How to display computer vision and AR in UML use case diagrams - computer-vision

My system uses both Augmented reality and computer vision,
The first feature is: The user actor can scan a specific object and the computer vision should recognize it.
The second feature is: The user actor can view a specific place using the augmented reality.
Each feature is a use case connected to the user, but do I also connect them to some sort of AI actors? and if so what is the suitable way to do it?
Do I just say "Computer vision system", and "Augmented reality system" ?

Feature or use-case?
This is a good start. However, there is a key misconception here:
Features are characteristics or capabilities offered by the software that are valued by users because it helps them to achieve some purpose. Features are often identified with user stories.
Use-cases represent goals of the actors using the system, that corresponds to a set of behaviors and interactions with the user, without reference to the internal structure of the system.
These a two different concepts. There is of course some overlap: some higher level capabilities can be described in terms of goals. For example, an ERP can be expected to have accounting, warehouse management and sales administration features.
But features are more general: it can also describe technical capabilities that are not directly observable by the user (e.g. backup), capabilities that are not directly related to a specific set of behaviors (e.g. multilingual user interface), Or which are much more detailed (e.g. date picking feature)
If you're on features, you may consider non-UML techniques, such as a feature tree, or user-story mapping (which is a kind of feature tree constructed with user-stories).
The big picture with use-cases
In your diagram, the bulbs seem to show that the system offers, and not what the user wants to do. If you want to show the big-picture with use-cases, you need to relate the bubbles with user goals:
Does the user just want to scan objects? Or is this scanning only one step for a larger goal, such as making an inventory, recognizing and ordering spare parts, or populating a virtual world.
Does the user just want to view a place in VR? Or are the expectations more ambitious, like purchasing products that would look fine in a given place?
This might look like an unecessary philosophic debate. But it is not. Because the main benefit of use-cases is a goal-oriented approach. Framing the problem or the expectations correctly, may allow you to think more creatively at alternatives instead of locking you early in a pre-conceived solution.
The right boundaries
The actors raise another question: are these actors autonomous and independent systems and do they matter to the user? Or are they just implementation details?
Formally, actors are external to the system, and moreover, the use-case should not depend on the internal structure of the system. So if the computer vision and the virtual reality system are in fact libraries, components, sub-systems of your system, they should not appear in the diagram.
Secondly, use-cases should offer observable result of value for actors. If the external system is dependent on your system and has no value on its own, then the use-case results cannot be of value to this system. For example, a DBMS are often viewed as candidate actors, but do not pass this test: the DBMS without the main system would be useless. If the system is not independent an autonomous, just remove it from the diagram to keep things simple.
Lastly, is, does the system actor matter to the other actors? If it makes no difference for your human users if an external system-actor intervenes, keep it simple and do not show the system-actor although you could. Because then again, it's more an implementation choice to rely on an external system than a requirement.

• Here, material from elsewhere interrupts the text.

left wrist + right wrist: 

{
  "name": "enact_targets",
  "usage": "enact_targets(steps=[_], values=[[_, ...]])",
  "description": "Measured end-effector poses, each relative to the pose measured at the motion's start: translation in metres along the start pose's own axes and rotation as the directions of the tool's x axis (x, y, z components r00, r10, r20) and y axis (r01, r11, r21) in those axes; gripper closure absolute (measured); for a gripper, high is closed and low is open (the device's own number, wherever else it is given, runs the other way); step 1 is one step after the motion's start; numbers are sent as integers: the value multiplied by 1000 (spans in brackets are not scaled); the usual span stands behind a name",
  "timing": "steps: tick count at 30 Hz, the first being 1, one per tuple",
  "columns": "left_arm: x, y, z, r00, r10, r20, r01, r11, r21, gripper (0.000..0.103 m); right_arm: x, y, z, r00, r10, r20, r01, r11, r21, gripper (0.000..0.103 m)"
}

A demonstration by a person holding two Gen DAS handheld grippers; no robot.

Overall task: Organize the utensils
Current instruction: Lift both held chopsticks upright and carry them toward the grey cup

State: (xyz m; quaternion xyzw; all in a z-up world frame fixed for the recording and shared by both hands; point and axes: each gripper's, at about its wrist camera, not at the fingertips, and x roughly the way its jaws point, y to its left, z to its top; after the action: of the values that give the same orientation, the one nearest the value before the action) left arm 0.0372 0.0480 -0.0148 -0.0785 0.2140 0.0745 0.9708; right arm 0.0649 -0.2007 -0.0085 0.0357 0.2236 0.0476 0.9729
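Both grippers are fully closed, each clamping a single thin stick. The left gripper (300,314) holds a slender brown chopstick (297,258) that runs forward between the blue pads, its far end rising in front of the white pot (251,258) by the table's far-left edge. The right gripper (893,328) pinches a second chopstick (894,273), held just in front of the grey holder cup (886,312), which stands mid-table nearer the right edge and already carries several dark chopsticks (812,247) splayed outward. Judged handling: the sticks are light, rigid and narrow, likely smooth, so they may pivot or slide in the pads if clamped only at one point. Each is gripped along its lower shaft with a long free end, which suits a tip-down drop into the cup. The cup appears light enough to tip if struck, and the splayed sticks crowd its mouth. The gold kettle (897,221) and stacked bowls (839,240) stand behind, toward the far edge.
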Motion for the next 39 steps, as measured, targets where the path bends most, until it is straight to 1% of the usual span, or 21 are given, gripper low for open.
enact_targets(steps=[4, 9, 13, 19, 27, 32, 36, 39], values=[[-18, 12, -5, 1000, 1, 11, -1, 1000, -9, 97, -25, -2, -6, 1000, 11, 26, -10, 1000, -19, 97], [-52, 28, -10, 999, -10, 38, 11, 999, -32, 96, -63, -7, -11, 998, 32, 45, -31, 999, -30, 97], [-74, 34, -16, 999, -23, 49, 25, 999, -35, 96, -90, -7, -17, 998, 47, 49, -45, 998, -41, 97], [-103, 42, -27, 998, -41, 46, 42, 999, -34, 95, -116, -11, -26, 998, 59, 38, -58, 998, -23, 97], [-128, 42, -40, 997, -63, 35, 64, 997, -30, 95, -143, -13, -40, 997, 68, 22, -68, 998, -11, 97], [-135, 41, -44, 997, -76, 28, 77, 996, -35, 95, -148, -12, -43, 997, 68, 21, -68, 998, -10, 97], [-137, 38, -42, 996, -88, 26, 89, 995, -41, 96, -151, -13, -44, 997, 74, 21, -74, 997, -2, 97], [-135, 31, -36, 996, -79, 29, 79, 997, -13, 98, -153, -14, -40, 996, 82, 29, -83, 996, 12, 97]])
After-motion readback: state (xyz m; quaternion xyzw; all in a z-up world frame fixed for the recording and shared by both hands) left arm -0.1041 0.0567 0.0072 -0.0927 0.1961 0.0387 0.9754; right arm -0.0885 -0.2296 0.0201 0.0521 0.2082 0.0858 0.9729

The way you denoted it is common practice. The so-called primary actor (which is who receives the added value from the system under consideration) is placed to the left and the so-called secondary actors (which only take part in and/or support the use case) are placed to the right. Depending on who the reader of the UC diagram will be their appearance will make sense or not. If you present it to some customer they are likely not interested in IT blurb. But for system designers it would be some important information.

Related

Modeling frontend and backend in a use case diagram

I am trying to make a use case diagram for my project, the backend is going to be made using Django rest framework and the front end using react, my question is how can i model this situation in the right way, should i model the frontend and represent the backend as an actor or the opposite, since i am thinking of making a mobile application as a second front end?
The right answer here is the Standard Answer of the Business Analyst no 1: It depends.
The question is - what do you want to model and why. Then - what is the correct tool (diagram) to do it.
The goal of the Use Case diagram is to show what functionalities a system is going to offer. Now the system can be treated as a whole, in which case you show the functionalities without depicting how the system is internally organised (this is the most common scenario and most probable the best way to use Use Case diagram in your case - but it does not show the fact of having FE and BE, note that this type of diagram isn't really best suited to do so, so keep reading).
You may also tread e.g. BE as the system itself (it can make sense especially when you're preparing headless API and really separate BE from FE; even more so when your BE and FE teams are totally separate). In such case FE will become an actor (just like e.g. other system that can interact with your BE). Obviously FE can be treated in the same way (i.e. be considered the system with BE being an actor), however usually there's less reason to do so.
Now having said that, if you want to depict the distinction between BE and FE, you should consider other types of diagrams. Keep in mind that Use Case diagram is a dynamic diagram, and the internal structure of the system is static, so obviously it should be one of the static diagrams instead. One that is dedicated to show the internal structure of the system is the Component diagram and it would most likely serve best the purpose of indicating existence of FE and BE (potentially with further level of details, e.g. existing microservices).
If on the other hand you would like to show specific technology in use, Deployment diagram might be your best shot. It allows to show the actual runtime environments, artifacts and their technologies.
Keep in mind - tying to use one type of diagram, or even worse one diagram, to show everything is usually a bad idea and a mistake often made by newbies. Be smarter than that.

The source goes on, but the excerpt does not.